The training program is designed to bring desperately needed people power and multidisciplinary knowledge to the field.

“Right now, we don’t have the human resources required to solve problems at the policy, project or even farm level,” says Madramootoo.

The Institute is offering an undergraduate level major in International Agriculture and Food Systems and a specialization in Agriculture and Food Systems to prepare students for project management or policy development. Students in the program have opportunities for internships to gain practical, hands-on knowledge of what is needed in the field. The Institute is also offering short intensive courses, developed in collaboration with universities around the world, to professionals from developing countries.

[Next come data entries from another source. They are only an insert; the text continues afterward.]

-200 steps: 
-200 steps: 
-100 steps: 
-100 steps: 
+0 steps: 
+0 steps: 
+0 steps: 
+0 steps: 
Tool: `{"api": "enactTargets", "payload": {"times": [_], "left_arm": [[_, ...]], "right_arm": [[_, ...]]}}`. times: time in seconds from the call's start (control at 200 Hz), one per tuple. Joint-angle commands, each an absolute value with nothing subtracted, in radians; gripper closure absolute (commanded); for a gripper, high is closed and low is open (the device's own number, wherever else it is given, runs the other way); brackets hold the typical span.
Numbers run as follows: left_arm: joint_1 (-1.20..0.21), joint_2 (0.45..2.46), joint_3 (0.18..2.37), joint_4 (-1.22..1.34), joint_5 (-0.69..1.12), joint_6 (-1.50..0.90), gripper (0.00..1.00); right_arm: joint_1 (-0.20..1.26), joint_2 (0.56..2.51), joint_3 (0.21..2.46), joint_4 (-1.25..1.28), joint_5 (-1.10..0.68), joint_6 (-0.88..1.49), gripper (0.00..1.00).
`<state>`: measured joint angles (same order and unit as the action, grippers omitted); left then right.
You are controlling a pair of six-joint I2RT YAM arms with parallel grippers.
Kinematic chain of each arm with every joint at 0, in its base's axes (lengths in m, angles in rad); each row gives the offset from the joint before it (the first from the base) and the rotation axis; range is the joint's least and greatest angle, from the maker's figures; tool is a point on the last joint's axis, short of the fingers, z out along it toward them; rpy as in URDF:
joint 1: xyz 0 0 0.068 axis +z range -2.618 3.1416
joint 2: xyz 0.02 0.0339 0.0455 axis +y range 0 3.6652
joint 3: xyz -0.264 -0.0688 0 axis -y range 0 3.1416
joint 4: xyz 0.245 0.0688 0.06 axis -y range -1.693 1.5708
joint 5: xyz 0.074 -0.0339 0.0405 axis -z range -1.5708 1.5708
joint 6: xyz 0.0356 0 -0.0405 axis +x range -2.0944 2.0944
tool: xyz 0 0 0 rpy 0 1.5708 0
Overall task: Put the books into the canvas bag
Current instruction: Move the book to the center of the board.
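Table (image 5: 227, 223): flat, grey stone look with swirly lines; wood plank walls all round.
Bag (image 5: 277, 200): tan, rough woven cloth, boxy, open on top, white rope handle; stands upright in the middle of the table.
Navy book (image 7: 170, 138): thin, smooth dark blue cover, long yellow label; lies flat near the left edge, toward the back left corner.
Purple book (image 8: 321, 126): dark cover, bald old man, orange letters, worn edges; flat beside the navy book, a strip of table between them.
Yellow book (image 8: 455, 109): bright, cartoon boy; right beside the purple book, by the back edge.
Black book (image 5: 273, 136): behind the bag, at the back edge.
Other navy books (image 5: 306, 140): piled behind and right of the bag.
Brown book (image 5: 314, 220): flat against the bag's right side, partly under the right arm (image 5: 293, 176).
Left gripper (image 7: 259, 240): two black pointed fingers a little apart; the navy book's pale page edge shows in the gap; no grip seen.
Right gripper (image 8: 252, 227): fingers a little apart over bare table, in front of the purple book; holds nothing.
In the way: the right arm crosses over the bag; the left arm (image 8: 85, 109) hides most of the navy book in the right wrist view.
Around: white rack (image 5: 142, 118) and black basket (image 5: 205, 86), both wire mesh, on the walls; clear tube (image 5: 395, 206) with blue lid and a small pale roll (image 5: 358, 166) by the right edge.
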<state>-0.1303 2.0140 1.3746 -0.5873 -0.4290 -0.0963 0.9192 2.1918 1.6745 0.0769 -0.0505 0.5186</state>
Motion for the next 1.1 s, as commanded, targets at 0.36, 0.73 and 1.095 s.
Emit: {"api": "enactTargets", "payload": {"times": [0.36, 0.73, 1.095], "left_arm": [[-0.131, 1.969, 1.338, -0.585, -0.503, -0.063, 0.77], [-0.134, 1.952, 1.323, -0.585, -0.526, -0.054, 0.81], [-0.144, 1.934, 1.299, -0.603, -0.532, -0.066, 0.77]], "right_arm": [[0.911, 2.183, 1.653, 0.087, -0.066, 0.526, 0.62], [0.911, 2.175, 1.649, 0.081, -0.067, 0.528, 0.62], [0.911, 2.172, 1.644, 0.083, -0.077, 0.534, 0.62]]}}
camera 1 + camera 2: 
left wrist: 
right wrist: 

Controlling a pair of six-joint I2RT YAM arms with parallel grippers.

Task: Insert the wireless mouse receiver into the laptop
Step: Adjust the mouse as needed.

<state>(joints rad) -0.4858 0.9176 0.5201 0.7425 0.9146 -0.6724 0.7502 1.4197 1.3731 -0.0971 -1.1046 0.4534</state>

McGill’s work in the area of food security is led by experts such as Alan Watson and Don Smith in Plant Science, Gail Chmura in Geography, Tim Johns in Dietetics and Human Nutrition, Inteaz Alli in Food Science and Agricultural Chemistry, Vijaya Raghavan in Bioresource Engineering and Vikram Bhatt in Architecture, working with such unique resources as the Brace Centre for Water Resources Management, the Institute for the Study of International Development, the Global Environmental and Climate Change Centre, the McGill Institute for Health and Social Policy, the Centre for International Sustainable Development Law and the Minimum Cost Housing Group, whose interests include urban agriculture.

Can we really solve the problem?

In the 1970s, experts were uneasy about the Earth’s ability to feed an anticipated five billion people. But thanks to better production techniques, it does, in spite of the fact that 30 to 40 per cent of global production is lost through disease, infestations, mould, improper storage and drying, and general wastage. Today, the fear is that the Earth cannot feed the ten billion people expected to live on the planet by 2050.

Madramootoo is hopeful, though he acknowledges that answers will take time to develop. McGill’s contributions to teaching and research on food security “will be the hub of a widespread network of knowledge and expertise that will directly contribute to sustainable food production and to an affordable worldwide supply of safe, nutritious food,” he says.